Graves menaces pour les 19 salariés de Cap emploi en Béarn : des questions à ce jour sans réponse. Il y a un loup.

Comment expliquer la situation en Béarn suite à l’appel d’offre se concluant par le choix d’un organisme privé pour assurer les missions publiques d’accueil et d’insertion vers l’emploi des travailleurs handicapés ?

D’abord les faits.  Cap emploi, qui a obtenu de très bons résultats, tant sur les contrats signés que sur la formation, s’est vu préférer un organisme privé. L’une des conséquences de la Loi Travail est en effet une mise en concurrence de ce « marché » pour les 5 ans à venir. Partout ailleurs, tant sur le plan national qu’à l’échelle de la Nouvelle Aquitaine, cap emploi a été retenu. Pas en Béarn. Pour quelles raisons précises, sur quels critères ? Il y a un loup.

Voilà donc une bien curieuse spécificité béarnaise qu’il faut interroger.
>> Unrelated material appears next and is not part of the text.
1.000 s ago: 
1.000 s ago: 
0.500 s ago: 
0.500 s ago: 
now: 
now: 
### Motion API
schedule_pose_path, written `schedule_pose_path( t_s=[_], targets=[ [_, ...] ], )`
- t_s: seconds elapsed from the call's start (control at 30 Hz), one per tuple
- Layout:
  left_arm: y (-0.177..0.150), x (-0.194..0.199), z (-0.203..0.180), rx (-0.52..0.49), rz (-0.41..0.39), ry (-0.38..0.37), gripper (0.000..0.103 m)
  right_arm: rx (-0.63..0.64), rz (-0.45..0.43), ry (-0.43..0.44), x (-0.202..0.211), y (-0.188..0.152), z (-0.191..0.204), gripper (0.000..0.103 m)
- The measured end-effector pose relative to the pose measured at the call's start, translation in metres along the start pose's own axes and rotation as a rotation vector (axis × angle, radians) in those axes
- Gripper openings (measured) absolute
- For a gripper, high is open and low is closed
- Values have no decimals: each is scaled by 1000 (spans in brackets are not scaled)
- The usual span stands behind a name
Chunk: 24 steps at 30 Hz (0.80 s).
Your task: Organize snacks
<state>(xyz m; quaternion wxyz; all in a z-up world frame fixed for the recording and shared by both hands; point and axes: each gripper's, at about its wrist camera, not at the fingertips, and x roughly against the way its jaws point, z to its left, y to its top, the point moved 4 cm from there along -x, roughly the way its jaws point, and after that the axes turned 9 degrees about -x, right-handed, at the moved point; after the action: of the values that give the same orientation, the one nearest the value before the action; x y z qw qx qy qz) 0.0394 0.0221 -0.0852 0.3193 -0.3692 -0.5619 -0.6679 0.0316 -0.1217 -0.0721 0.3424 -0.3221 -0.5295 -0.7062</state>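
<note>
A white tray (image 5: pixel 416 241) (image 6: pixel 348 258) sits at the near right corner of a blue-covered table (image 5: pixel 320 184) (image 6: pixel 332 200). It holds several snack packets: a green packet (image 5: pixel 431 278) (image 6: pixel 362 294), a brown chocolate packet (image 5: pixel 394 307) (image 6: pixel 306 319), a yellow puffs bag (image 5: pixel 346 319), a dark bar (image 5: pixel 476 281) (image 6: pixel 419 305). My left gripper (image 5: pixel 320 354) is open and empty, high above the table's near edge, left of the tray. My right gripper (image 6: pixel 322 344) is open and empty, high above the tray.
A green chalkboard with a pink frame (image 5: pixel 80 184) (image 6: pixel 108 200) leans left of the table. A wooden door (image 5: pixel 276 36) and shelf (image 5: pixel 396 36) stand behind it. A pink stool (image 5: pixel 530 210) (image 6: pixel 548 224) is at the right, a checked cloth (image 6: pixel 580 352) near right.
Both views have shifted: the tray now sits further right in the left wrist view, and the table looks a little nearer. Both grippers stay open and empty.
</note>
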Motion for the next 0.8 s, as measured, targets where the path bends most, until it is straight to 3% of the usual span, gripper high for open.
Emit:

Que s’est-il passé au sein du jury ? Quelles pressions se sont exercées ? Pour quels objectifs ?

L’affaire n’est pas bouclée puisque une action est engagée pour obtenir la révision du marché avec, très certainement, un recours au tribunal administratif. En attendant, les 19 salariés de Cap Emploi, sont menacés de licenciement et font passés les fêtés de fin d’année avec la peur au ventre. La source de financement de la structure associative s’arrêtera le 31 décembre.

Il est aussi question de la qualité de l’accompagnement et de l’insertion professionnelle et sociale des travailleurs handicapés. En Béarn, Cap emploi a suivi en 2016 plus de 1500 personnes avec une prise en considération de toutes les problématiques, avec de nombreux dispositifs directement menacés par une « marchandisation » sur des critères de gestion privée.

J’interviendrai sur ce sujet, ce soir, lors du conseil communautaire.